In addition, the average pore size of the porous composite affects the pressure loss, and if the average pore size is small, the pressure loss may increase. On the other hand, if the average pore diameter is large, the surface of the semiconductor substrate 6 tends to have large concave depressions along the pores when the semiconductor substrate 6 is adsorbed, and the flatness of the surface of the semiconductor substrate 6 becomes large after etching. There is a risk.

From this point of view, the average pore diameter of the porous composite should be 30 μm or more and 100 μm or less.

When the average pore size of the porous composite is within this range, the pressure loss does not increase and the flatness of the surface of the semiconductor substrate 6 does not increase.

The average pore diameter of the porous composite can be determined by mercury porosimetry according to JIS R 1655-2003.

Specifically, first, a cubic sample with a side length of 6 to 7 mm is cut out from the porous composite. Mercury is injected into the pores in this sample using a mercury intrusion porosimeter, and the pressure applied to the mercury and the volume of mercury that has penetrated into the pores are measured. This volume is equal to the pore volume, and the pressure applied to the mercury and the pore diameter satisfy the following equation (2) (Washburn's relational equation).

D=−4γ cos θ/p (2)
However, D: pore diameter (m)
p: pressure applied to mercury γ: surface tension of mercury (0.48 N/m)
θ: Contact angle between mercury and pore wall surface (140°)
From equation (2), each pore diameter D for each pressure p can be obtained, and the pore volume distribution and cumulative volume for each pore diameter D can be derived.

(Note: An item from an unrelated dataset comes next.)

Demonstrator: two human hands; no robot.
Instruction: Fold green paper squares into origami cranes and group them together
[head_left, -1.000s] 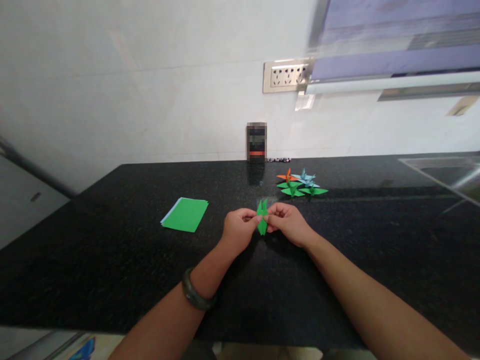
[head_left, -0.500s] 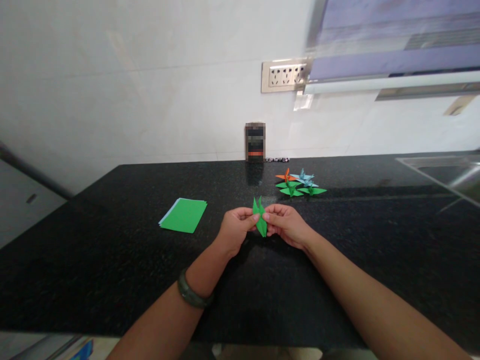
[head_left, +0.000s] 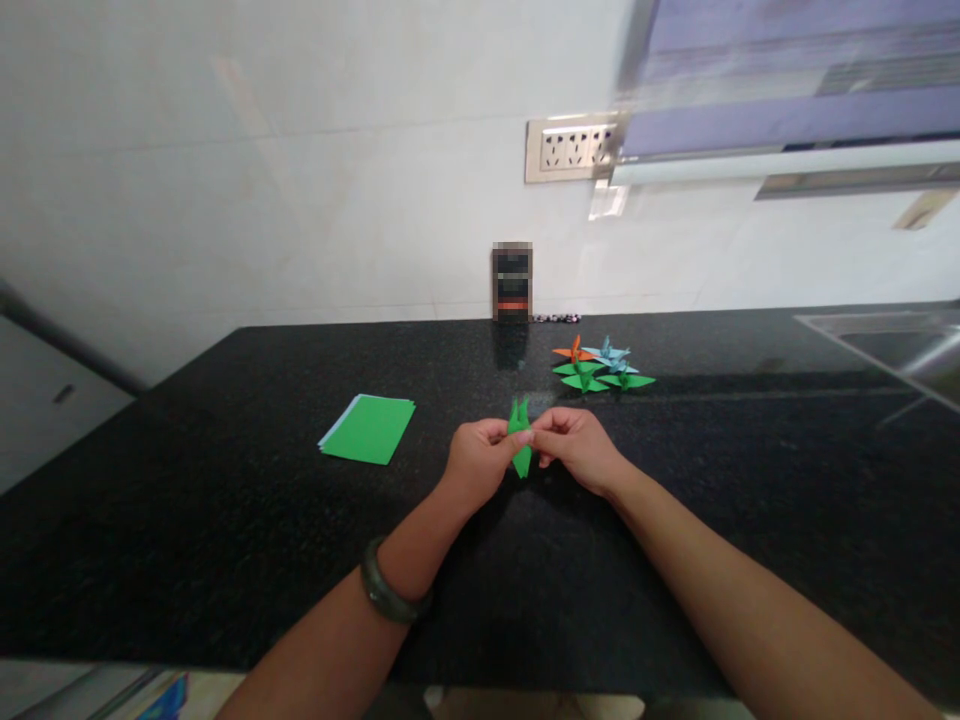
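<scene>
A small folded green paper figure [head_left: 521,440] is held upright just above the black counter [head_left: 225,520], two points sticking up. My left hand [head_left: 480,462] pinches its left side with thumb and forefinger, a dark bangle on that wrist. My right hand [head_left: 577,448] pinches its right side, fingers curled. The two hands nearly touch around the paper.
A stack of green paper sheets [head_left: 367,428] lies to the left. Several finished folded paper figures [head_left: 602,366], green, blue and orange, sit behind the hands. A small dark box [head_left: 512,282] stands against the wall under a socket strip [head_left: 571,150]. A sink [head_left: 892,345] is at the right.
The green figure tilted slightly between my fingers and now stands straighter; both hands stayed in place, with small finger shifts.
</scene>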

FIG. 5 is an example of a cumulative distribution curve showing the relationship between each pore diameter D of pores present in a sample cut out from a porous composite and the cumulative volume of pores. In this cumulative distribution curve, when the total cumulative volume of _pores is V 0 , the pore diameter at which the cumulative volume of pores is V ₀ /2 is the mean pore diameter (MD).

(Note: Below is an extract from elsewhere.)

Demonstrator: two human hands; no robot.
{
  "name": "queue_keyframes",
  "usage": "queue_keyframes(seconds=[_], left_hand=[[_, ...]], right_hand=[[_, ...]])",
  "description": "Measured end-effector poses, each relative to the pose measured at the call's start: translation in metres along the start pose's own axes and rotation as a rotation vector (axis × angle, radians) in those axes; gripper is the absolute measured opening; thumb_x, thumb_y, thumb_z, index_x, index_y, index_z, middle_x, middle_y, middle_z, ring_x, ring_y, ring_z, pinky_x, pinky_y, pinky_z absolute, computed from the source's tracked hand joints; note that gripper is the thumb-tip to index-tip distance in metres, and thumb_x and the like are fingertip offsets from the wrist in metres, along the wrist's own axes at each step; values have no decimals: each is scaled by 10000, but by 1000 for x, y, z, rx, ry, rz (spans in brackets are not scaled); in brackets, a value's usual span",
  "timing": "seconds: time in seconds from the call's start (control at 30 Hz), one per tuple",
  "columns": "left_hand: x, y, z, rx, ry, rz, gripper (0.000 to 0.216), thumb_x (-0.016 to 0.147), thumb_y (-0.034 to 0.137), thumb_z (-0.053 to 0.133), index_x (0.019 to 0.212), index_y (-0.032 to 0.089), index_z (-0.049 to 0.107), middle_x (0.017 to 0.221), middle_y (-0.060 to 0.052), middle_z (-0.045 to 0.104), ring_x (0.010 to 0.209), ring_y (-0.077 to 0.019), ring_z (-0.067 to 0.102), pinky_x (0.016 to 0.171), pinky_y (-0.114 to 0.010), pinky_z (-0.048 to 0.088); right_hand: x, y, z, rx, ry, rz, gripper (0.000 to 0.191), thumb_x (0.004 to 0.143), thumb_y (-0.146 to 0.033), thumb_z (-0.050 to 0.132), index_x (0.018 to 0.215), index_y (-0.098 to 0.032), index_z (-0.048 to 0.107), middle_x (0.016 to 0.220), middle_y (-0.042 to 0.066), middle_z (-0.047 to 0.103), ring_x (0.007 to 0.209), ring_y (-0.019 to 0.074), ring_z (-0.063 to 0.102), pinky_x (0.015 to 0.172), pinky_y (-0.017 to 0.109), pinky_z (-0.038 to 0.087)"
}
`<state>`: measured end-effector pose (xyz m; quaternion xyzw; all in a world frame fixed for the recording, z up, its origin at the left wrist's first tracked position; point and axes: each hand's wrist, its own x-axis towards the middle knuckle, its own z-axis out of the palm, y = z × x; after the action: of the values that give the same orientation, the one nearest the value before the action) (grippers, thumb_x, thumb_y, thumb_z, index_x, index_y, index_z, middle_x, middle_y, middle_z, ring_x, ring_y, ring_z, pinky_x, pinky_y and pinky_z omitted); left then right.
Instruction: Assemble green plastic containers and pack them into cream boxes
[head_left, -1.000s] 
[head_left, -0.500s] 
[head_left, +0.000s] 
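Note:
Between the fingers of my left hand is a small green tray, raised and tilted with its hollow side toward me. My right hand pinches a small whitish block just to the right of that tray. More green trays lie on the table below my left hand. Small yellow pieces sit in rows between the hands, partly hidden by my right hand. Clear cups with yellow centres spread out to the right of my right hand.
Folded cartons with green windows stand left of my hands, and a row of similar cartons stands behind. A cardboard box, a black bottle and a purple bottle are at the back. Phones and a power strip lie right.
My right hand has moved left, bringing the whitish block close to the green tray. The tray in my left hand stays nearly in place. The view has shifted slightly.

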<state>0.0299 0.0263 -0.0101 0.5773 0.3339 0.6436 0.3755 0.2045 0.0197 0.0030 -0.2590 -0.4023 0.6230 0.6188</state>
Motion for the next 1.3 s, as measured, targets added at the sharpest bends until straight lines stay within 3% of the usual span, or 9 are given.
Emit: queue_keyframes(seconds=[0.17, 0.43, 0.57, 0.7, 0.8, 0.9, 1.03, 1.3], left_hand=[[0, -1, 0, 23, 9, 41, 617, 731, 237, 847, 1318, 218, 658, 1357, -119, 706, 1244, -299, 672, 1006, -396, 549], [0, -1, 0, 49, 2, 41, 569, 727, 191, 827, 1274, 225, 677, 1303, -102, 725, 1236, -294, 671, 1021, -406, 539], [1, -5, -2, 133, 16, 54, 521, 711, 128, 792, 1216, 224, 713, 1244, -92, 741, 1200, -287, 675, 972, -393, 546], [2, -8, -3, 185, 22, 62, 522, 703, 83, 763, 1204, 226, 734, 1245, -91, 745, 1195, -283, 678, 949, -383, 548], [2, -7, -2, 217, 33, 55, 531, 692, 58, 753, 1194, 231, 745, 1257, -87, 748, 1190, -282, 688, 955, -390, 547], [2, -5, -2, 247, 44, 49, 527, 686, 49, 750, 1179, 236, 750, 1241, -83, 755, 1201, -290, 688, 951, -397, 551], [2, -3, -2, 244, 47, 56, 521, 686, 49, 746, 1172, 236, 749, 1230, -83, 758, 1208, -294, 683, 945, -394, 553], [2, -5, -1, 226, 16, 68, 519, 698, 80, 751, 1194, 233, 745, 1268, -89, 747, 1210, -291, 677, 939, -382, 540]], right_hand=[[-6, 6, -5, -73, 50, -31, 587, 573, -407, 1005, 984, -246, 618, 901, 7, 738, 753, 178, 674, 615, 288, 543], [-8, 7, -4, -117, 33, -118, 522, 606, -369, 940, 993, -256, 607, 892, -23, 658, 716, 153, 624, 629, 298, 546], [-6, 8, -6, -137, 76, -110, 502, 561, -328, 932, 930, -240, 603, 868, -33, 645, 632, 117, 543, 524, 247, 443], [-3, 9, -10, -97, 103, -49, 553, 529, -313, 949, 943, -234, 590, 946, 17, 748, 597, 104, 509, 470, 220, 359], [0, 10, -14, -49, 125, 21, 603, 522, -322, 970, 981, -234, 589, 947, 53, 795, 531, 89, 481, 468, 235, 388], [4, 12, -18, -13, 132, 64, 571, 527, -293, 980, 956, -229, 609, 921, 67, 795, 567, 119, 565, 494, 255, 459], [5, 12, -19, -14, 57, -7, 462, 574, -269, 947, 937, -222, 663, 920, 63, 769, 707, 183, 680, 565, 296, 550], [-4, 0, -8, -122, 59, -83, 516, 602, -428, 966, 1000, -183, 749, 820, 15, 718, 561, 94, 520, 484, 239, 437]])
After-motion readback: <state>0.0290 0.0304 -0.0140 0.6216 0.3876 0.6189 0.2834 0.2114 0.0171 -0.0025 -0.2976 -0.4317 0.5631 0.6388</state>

In addition, the porous composite has a ratio (p80/ p20) may be 1.2 or more and 1.6 or less. When the ratio (p80/p20) is within this range, particles of various sizes contained in the etching gas can be captured, and an increase in pressure loss can be suppressed. It is possible to reduce the risk of detachment from the electrostatic attraction member.

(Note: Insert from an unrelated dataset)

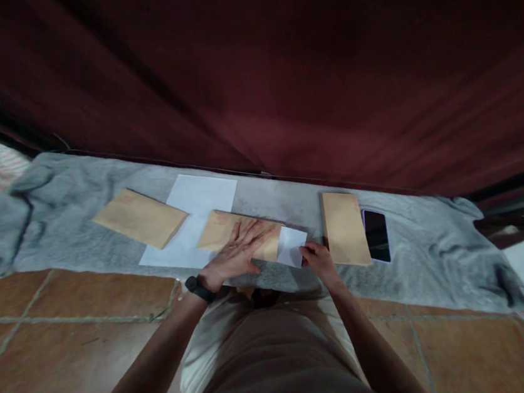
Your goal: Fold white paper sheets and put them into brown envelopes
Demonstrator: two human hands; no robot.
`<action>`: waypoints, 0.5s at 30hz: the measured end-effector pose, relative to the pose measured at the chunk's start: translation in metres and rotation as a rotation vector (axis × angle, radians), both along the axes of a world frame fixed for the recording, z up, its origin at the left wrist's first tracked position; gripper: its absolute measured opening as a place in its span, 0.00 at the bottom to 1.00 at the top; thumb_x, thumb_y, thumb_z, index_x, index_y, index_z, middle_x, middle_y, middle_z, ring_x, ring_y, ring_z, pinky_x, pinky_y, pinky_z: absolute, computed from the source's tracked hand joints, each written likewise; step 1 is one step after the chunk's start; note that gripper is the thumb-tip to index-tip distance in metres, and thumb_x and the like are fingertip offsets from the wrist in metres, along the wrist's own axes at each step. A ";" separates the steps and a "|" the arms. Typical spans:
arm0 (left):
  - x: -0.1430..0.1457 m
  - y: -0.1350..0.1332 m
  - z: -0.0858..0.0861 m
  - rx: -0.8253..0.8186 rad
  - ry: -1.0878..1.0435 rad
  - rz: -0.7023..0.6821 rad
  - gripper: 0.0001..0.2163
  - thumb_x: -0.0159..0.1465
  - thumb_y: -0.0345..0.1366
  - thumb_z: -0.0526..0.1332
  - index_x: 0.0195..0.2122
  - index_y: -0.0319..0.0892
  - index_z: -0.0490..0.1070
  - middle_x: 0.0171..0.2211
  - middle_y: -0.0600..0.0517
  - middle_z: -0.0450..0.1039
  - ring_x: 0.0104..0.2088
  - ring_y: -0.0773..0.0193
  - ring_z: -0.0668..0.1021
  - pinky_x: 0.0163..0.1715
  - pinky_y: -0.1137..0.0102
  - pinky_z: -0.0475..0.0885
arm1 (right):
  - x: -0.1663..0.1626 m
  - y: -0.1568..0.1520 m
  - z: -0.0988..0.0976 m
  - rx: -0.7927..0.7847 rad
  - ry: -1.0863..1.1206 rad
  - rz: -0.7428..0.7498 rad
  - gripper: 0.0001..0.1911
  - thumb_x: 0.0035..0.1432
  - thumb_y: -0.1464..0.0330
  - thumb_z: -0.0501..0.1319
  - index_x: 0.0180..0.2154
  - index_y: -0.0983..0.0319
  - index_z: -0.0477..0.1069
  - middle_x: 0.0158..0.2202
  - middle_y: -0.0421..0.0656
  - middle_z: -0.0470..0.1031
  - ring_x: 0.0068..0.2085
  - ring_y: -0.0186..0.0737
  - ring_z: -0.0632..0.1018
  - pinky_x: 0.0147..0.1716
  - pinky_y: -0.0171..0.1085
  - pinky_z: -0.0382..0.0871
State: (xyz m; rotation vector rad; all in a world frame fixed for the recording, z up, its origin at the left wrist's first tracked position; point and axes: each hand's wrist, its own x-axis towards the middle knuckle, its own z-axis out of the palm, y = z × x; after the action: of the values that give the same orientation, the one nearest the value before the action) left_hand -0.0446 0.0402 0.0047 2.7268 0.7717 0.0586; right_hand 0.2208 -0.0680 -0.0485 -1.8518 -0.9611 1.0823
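Observation:
A brown envelope (pixel 209 229) lies in front of me, and my left hand (pixel 239 249) rests flat on it with the fingers spread. From the envelope's right end a white paper (pixel 292 245) sticks out; whether part of it is inside the envelope I cannot tell. The fingers of my right hand (pixel 316 256) pinch this paper at its right edge. Partly beneath the envelope's left end is a larger white sheet (pixel 205 193). Another brown envelope (pixel 139 218) overlaps that sheet on the left.
To the right lies a stack of brown envelopes (pixel 345 228), beside a phone (pixel 377 236) with a dark screen. Everything rests on a grey cloth (pixel 84 179) over a narrow surface. Behind it hangs a dark red curtain (pixel 277 81). Below is a tiled floor (pixel 73 363).

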 end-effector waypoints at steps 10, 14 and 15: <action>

FIG. 6 is a schematic diagram of the porous composite forming the gas plug of the present disclosure. The porous composite shown in FIG. 6 has pores 26 and silicon compound phases 24 mainly composed of silicon carbide are arranged three-dimensionally, and adjacent silicon compound phases 24 are joined via silicon phases 25 . It has a three-dimensional mesh structure. The areas of the gaps between the silicon phases 25 and the non-connected portions 27, which are bubbles, should be small. I will explain why. Since the wettability of silicon to silicon carbide is good, silicon easily adheres to the silicon compound phase 24 , and the adhered silicon is connected to each other to form the silicon phase 25 . During this formation process, non-connected portions 27 may occur inside the silicon phase 25, and the non-connected portions 27 reduce the thermal conductivity. 27 should have a smaller area.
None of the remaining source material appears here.